Module 06 — A SoC Copilot (MCP + RAG)¶
Type 7 · Build-&-Operate — integrate RAG + MCP + a local model into an auditable SOC copilot and score it end-to-end; the deliverable is the running copilot and its answer-quality scorecard. (Secondary: Eval Harness.) Go to the hands-on lab →
Last reviewed: 2026-06
AI-Augmented Security Operations — the flagship system gets a scorecard, not vibes: the most consequential thing you built is the one you've measured least.
In 60 seconds
The copilot combines RAG (Module 04) and MCP tools (Module 05) into a coordination layer: retrieve context → call tools → generate an auditable answer. It's the track's flagship — and by the type pass's own diagnosis the most dangerous thing to ship on vibes, because it compounds three independent failure surfaces (retrieval miss, wrong tool, hallucination) under one fluent paragraph. So the deliverable is the running copilot plus an end-to-end scorecard that decomposes failure by layer — tool-selection correctness, retrieval recall@k, answer groundedness — over a held-out set, gated in CI.
Why this matters¶
Modules 04 and 05 built the two halves of a useful AI assistant: a knowledge base you can query for institutional context, and a set of tools that pull live data. This module combines them into a working SoC copilot — a service that takes a natural-language question, decides what to retrieve and which tools to call, and produces a structured, auditable answer an analyst can act on. It is the architecture that makes AI operationally useful in a SOC rather than merely impressive in a demo, and it is the capstone target for this track.
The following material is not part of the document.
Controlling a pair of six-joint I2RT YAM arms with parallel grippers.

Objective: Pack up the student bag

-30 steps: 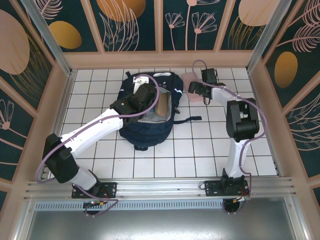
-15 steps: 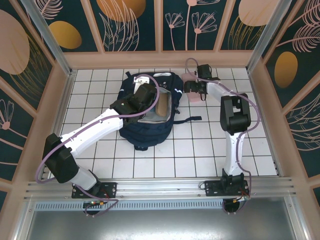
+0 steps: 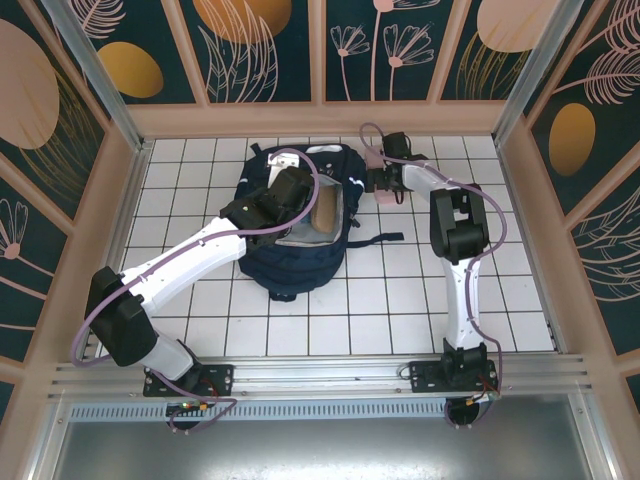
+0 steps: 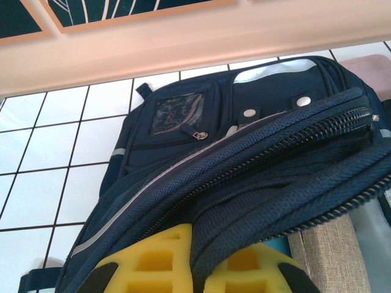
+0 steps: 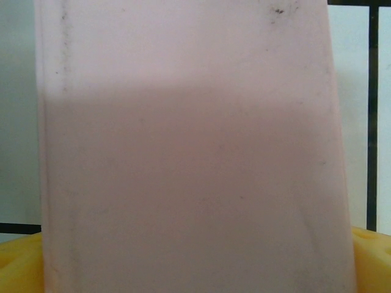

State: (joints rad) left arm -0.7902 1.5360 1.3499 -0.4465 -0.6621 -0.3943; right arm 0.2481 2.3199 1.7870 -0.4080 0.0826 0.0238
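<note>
Between the yellow pads [image 4: 153, 262] of my left tool [image 4: 194, 271], the student bag [image 4: 244, 152] is navy blue, with a thin pale-grey stripe and silvery patches and studs. Just right of that tool I see a beige woven panel [image 4: 330, 256]. Between the yellow fingers [image 5: 18, 268] of my right tool [image 5: 189, 274], a flat object [image 5: 189, 152] is pale pink and faintly smudged. The surface [image 4: 36, 146] is white tile with a dark grid.

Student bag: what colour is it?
The student bag is navy blue, clearest in the left wrist view.
</note>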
It is also, by the type pass's own diagnosis, the single most dangerous thing in the curriculum to ship on vibes. The most consequential system you build is the one you've evaluated least. The copilot compounds three independent failure surfaces — retrieval can miss, the tool router can fire the wrong tool, and the model can hallucinate over both — and every one of those failures arrives wrapped in the same fluent, confident paragraph. A RAG-only system you can eyeball; a copilot that answers "escalate this to your IR lead, no open incident exists" when an incident is open, because it never called the right tool, is a system that fails silently with authority. This module finishes the copilot and then does the thing teams skip: it builds the end-to-end scorecard — answer quality plus retrieval relevance plus tool-selection correctness — over a held-out set of SOC questions, so the flagship system is the best-measured one, not the worst.
Objective¶
Deploy the three-container copilot stack (Ollama + ChromaDB + copilot app) and confirm it answers a realistic SOC question with a full, traceable reasoning chain — then build the end-to-end eval that scores it: a held-out question set graded on three axes (tool-selection correctness via a confusion matrix, retrieval relevance via recall@k, and answer groundedness), written to a scorecard and wired to a regression gate, all plugging into Module 11's harness.
The core idea¶
The copilot is a coordination layer, not a new kind of model. When a question arrives it does
three things in sequence: it queries ChromaDB for the closest knowledge-base chunks (what do our own
documents say about this?), it calls the relevant tools for live data (what does the threat-intel
DB say about this IOC right now? is there an open incident on this host?), and it constructs a prompt
that injects both the retrieved context and the tool results before asking the generation model for a
final answer. The model sees historical runbooks, live data, and the question at once, and reasons
across all of it. The sophistication lives in the coordination, not the weights: a good copilot
retrieves selectively, calls only the tools likely to have useful data (don't get_threat_intel an
internal hostname), and structures the prompt so the model knows which facts are authoritative
documents, which are live lookups, and which are its own priors. And it shows its work — it prints
the retrieved chunks and the tool calls alongside the answer, so an analyst can see exactly what
evidence the model used. An answer that cites three chunks and a threat-intel record is auditable; one
that just says "this looks malicious" is not. That transparency is the mechanism that makes "AI
authors → you review → you own it" possible at all — and, not coincidentally, it is what makes the
copilot evaluable.
The mental model
The copilot is a coordination layer, not a new kind of model — retrieve, call tools, generate, in
that order. The sophistication lives in the coordination: retrieve selectively, call only the
tools likely to have data (don't get_threat_intel an internal hostname), and structure the
prompt so the model knows which facts are authoritative documents, which are live lookups, and
which are its own priors. "Showing its work" is what makes it both auditable and evaluable.
flowchart TB
Q([SOC question]) --> R["retrieve KB chunks<br/>(ChromaDB)"]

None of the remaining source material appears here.